El litio es el ingrediente principal de las baterías que nos permiten almacenar energía solar y eólica. Es un elemento muy abundante, pero, para usarlo, hay que extraerlo y transformarlo en carbonato de litio o en hidróxido de litio. Es la parte más difícil y peor remunerada de la cadena de suministro. Las minas de litio degradan el suelo, contaminan el aire y consumen grandes cantidades de agua. La extracción de una sola tonelada de litio libera al menos 15 toneladas de CO₂. Los estanques de evaporación que se usan para extraerlo necesitan unos 21 millones de litros al día. Hasta ahora, la lenta, sucia y penosa extracción tenía lugar en territorios áridos habitados por comunidades indígenas en Australia, China o la zona de salmueras entre Argentina, Bolivia y Chile a la que llaman el Triángulo del Litio. Son lugares donde la saturación del metal es alta, la mano de obra es barata y la protección del suelo y de sus habitantes es o ha sido ligera, en el mejor de los casos. En los últimos años, el acceso al litio se ha vuelto demasiado importante para tenerlo lejos.

China domina el 80% del mercado, desde que el PCCh subvencionó una fuerte inversión de sus empresas en 2015. Para garantizar la posibilidad de una transición a energías renovables, las principales economías han empezado un proceso de descentralización y acercamiento de las minas. Europa aspira a ser el segundo mayor consumidor de derivados de litio, para impulsar el despliegue del coche eléctrico.
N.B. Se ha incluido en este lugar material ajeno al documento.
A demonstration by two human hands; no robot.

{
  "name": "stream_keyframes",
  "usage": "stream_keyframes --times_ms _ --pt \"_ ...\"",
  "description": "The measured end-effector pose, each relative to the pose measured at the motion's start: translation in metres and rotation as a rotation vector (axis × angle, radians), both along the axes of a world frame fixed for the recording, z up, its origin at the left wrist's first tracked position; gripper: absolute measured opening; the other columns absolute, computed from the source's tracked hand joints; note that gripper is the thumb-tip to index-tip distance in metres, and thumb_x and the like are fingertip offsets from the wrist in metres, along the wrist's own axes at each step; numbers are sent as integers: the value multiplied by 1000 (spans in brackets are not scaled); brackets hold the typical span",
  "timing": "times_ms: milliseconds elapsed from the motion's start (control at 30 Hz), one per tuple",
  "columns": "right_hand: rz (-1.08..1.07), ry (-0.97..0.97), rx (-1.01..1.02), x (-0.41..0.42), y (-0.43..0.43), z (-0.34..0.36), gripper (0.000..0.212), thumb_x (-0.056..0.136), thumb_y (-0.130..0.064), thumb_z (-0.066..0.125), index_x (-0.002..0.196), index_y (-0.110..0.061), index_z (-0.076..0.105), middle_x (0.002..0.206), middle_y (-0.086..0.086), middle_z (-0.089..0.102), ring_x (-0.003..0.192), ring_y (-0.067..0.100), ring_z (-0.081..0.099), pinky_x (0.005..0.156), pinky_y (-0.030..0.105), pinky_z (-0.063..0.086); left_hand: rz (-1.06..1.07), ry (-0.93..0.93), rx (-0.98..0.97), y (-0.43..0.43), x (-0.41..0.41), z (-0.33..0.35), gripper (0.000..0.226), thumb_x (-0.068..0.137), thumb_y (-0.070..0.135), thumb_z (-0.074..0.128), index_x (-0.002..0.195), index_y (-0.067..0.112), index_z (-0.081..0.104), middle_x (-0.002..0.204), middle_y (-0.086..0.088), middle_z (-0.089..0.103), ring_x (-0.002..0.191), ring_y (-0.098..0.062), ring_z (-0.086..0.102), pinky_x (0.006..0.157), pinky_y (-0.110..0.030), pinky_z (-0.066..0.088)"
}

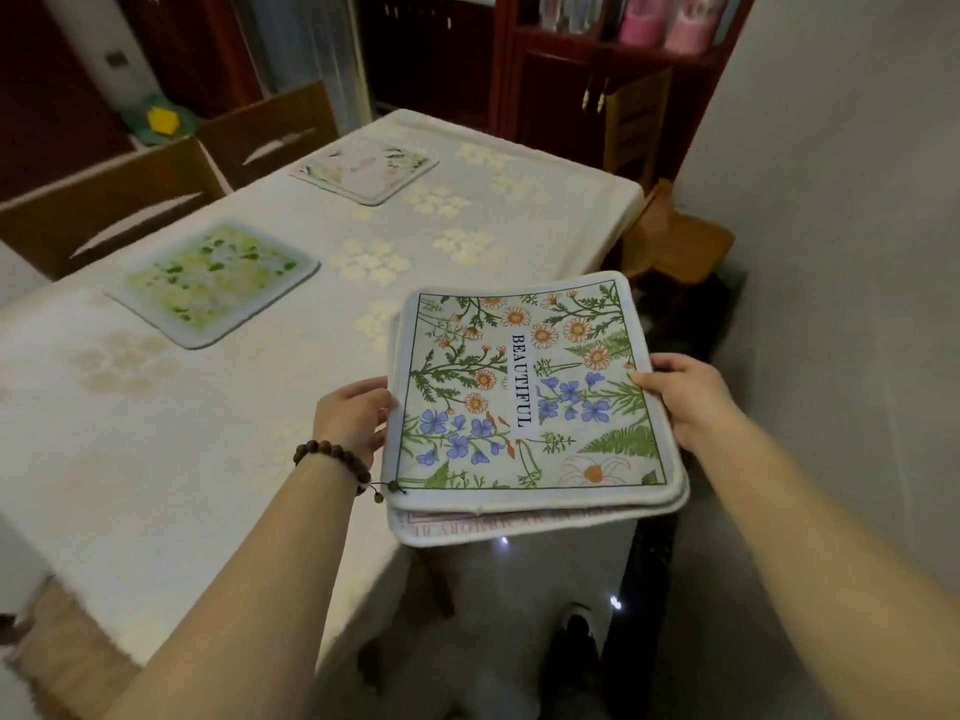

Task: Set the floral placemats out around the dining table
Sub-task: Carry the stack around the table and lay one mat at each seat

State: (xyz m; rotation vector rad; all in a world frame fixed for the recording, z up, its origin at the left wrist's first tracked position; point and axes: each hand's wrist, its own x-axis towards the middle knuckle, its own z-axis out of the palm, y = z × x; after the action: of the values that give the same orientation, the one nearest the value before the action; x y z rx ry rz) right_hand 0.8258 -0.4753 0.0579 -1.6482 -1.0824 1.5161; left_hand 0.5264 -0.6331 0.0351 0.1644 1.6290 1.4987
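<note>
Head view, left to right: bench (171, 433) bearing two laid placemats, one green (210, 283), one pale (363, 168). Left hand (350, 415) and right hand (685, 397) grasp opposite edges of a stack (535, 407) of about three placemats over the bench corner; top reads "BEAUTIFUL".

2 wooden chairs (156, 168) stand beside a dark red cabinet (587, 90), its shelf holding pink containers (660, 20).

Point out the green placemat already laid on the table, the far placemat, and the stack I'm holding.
green placemat (213, 283), head view, on its printed middle.
far placemat (363, 168), head view, on its pale centre.
stack of placemats (524, 387), head view, on the top mat's BEAUTIFUL label.
</note>
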Motion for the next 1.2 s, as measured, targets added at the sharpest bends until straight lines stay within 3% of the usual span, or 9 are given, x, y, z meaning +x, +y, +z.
stream_keyframes --times_ms 233,367,567,700,800,900,1000,1100,1200 --pt "373 -17 19 -109 121 -1 21 82 2 66 91 -16 62 95 17 71 72 32 73 62 47 59 360 -44 14 25 -29 -15 24 79 -9 53 92 5 68 85 -11 72 74 -24 67 60 -33 55" --pt "593 -33 26 -167 170 3 26 82 3 66 103 -10 62 92 18 71 68 32 73 54 42 59 572 -42 11 40 -30 -15 26 79 -10 53 86 9 69 82 -9 72 74 -23 68 60 -32 54" --pt "821 -50 51 -234 204 -10 22 78 2 70 96 -10 66 87 17 71 67 30 70 57 37 57 808 -30 -24 43 -21 -21 26 79 -9 54 86 12 69 78 -4 74 64 -16 71 52 -29 56" --pt "899 -86 49 -274 205 -34 22 76 0 71 94 -13 68 91 18 72 74 34 71 68 48 60 928 -17 -61 40 -22 -29 31 79 -10 52 87 16 68 78 -5 74 62 -16 71 50 -28 55" --pt "943 -108 35 -298 202 -55 22 75 -2 72 91 -16 68 93 17 72 75 34 71 70 50 60 989 -11 -138 38 -30 -41 37 77 -8 52 101 18 62 84 -9 71 72 -23 69 64 -39 59" --pt "973 -150 23 -311 198 -77 21 75 -5 72 91 -17 68 94 16 72 76 33 71 71 49 60 1020 -9 -244 32 -37 -55 39 73 -4 55 95 28 59 86 -9 68 80 -26 67 75 -47 59" --pt "995 -209 22 -317 197 -95 20 75 -8 73 91 -20 67 94 14 72 78 33 71 74 48 60 996 -4 -320 31 -45 -71 36 73 -5 56 91 26 59 85 -10 69 80 -28 66 80 -52 57" --pt "1006 -267 35 -319 197 -111 21 76 -10 73 93 -21 67 91 10 72 78 30 70 77 45 59 958 29 -415 38 -49 -85 30 75 -4 57 88 23 60 90 -11 69 85 -29 66 83 -48 56" --pt "1018 -304 62 -316 197 -125 18 78 -13 73 91 -22 65 86 2 69 73 21 67 65 33 56 915 84 -529 48 -51 -98 25 77 -1 59 87 21 61 92 -9 69 87 -27 65 82 -41 55"
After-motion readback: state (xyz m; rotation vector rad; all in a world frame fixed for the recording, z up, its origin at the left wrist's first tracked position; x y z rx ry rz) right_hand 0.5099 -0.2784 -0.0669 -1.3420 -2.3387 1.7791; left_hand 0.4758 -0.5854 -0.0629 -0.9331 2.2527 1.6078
Algunos de los yacimientos más golosos están localizados en Galicia, Castilla y León y Extremadura. Otros se encuentran en Portugal.

El primer proyecto estratégico para la recuperación y transformación económica, aprobado en julio de 2021, está dedicado al coche eléctrico y conectado. Su objetivo: “Convertir España en el hub europeo de electromovilidad”. Si la transición energética depende del coche eléctrico y un Tesla tiene una media de 7.100 baterías de litio, que deben ser reemplazadas cada 15 años, ¿cuánto va a costarnos esta transición energética? Una pregunta importante para la próxima cumbre del clima, a partir del 6 de noviembre en Sharm el Sheij.